I try my best to hide my distaste for their relationship. One, I hate knowing Hermione's got something that I don't, especially it being Ron. Two, I hate that I'm actually jealous of a mudblood. It puts me almost lower than her. Almost.

"Hermione and I?" He asks, a little confused, "We're not... you know.." He shakes his head and crinkles his nose. I let out a small laugh at his look of disgust. "We're just friends," He insists.

I piece together what she said earlier. She nearly killed me because she doesn't want me falling for her best friend? Well, not that I'm falling for him. Nope. Not at all.

"She's in love with you." I state matter-of-factly, "Jealousy brings out the worst in people," I joke with a sly smile on my face.

"Well, I do not share that feeling, if that's the case." He mumbles. I watch him pick at the bottom of his robes.
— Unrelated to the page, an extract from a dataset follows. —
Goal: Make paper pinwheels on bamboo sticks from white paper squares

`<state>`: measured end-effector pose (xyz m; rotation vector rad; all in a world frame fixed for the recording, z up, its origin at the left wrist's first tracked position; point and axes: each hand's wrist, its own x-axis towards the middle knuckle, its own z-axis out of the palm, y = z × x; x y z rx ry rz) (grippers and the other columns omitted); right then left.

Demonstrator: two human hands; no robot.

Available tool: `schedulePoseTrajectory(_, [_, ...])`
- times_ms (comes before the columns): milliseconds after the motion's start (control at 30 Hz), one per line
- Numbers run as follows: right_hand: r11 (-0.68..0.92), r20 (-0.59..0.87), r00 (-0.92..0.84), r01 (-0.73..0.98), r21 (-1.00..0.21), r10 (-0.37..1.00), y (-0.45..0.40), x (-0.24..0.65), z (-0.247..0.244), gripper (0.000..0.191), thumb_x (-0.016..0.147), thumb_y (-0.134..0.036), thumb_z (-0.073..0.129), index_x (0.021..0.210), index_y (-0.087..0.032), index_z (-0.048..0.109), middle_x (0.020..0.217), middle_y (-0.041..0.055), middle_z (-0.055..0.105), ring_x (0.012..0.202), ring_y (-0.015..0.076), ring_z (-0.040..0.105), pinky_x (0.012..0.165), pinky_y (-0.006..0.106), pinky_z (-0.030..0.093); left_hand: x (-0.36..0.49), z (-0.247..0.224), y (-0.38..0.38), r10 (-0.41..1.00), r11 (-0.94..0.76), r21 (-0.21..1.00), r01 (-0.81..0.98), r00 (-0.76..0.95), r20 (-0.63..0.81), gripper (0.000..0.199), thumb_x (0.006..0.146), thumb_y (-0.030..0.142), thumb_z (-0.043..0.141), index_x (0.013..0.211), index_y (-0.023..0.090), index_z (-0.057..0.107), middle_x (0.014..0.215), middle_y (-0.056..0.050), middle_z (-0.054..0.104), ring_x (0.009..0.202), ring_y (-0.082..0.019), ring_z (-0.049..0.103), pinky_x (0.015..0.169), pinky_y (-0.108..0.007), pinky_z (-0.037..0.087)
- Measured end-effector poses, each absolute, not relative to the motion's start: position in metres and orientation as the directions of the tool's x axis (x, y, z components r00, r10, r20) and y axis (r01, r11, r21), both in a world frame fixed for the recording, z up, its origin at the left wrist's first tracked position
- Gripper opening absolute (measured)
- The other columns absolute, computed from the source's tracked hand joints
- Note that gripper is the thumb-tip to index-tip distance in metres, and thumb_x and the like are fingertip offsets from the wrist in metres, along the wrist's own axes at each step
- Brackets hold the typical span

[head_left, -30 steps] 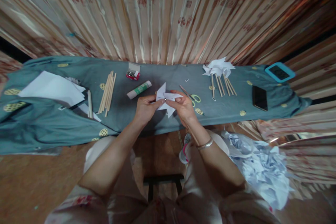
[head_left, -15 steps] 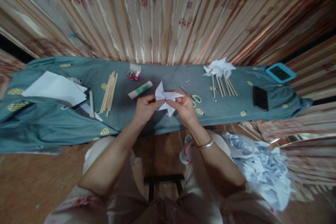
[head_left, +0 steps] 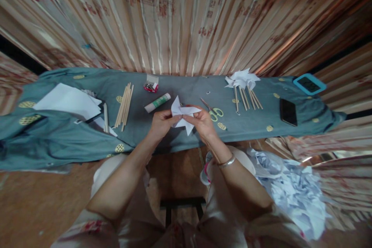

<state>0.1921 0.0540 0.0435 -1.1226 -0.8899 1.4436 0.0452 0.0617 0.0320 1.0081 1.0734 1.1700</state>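
A white paper pinwheel [head_left: 186, 111] is held over the table's near edge, its folded blades spread out. My left hand [head_left: 161, 123] is closed on its left side, and my right hand [head_left: 203, 121] on its right. Both thumbs press at the pinwheel's centre and cover it. Green-handled scissors [head_left: 212, 111] lie just right of my right hand. A glue stick [head_left: 157, 102] with a green label rests beyond my left hand, near a small open red-and-white box [head_left: 151, 83] of metal pins.
Wooden sticks [head_left: 124, 106] and white paper sheets [head_left: 68, 100] lie on the left. Finished pinwheels on sticks [head_left: 243, 81], a black phone [head_left: 288, 111] and a blue-framed device [head_left: 309, 84] are on the right. A bag of folded paper [head_left: 293, 190] stands at lower right.
My thumbs have closed in over the pinwheel's centre, hiding the dark pin head seen there before. The view has shifted slightly; the things on the table stay put.
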Motion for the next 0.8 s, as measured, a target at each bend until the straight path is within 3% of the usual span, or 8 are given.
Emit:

"And, why is that? You two are inseparable, it would be rather easy." I ask, "Surely, you two are compatible, since you are best friends." I add, so he can't give me excuse that they aren't each-others types.

"Because, I have feelings for another person," He says, even quieter.

His eyes flicker up to mine and I feel my face burning. My stomach becomes queasy and I think I'm going to be sick, but then I realize the feeling. Butterflies. I've never had this feeling before. It sounds so cliche that I might actually be sick.

I shy away from him; probably a first. My hair falls in front of my face, creating a light brown wall between us. I see him scoot closer, out of the corner of my eye and my heartbeat accelerates.

Delicately, he brings his hand up and tucks a piece of my hair behind my ear. My stomach does flips and my head feels as light as a feather. I look up at him from beneath my thick eyelashes. His face, so focused, is a mirror image of my own. I start to lean in, my hands practically shaking, when I see someone enter the room.

I let out a small gasp as I meet eyes with Jake Matthews; my brother's best friend. For a moment, we just stare at each other, completely speechless. But, he quickly leaves the room, almost in a sprint.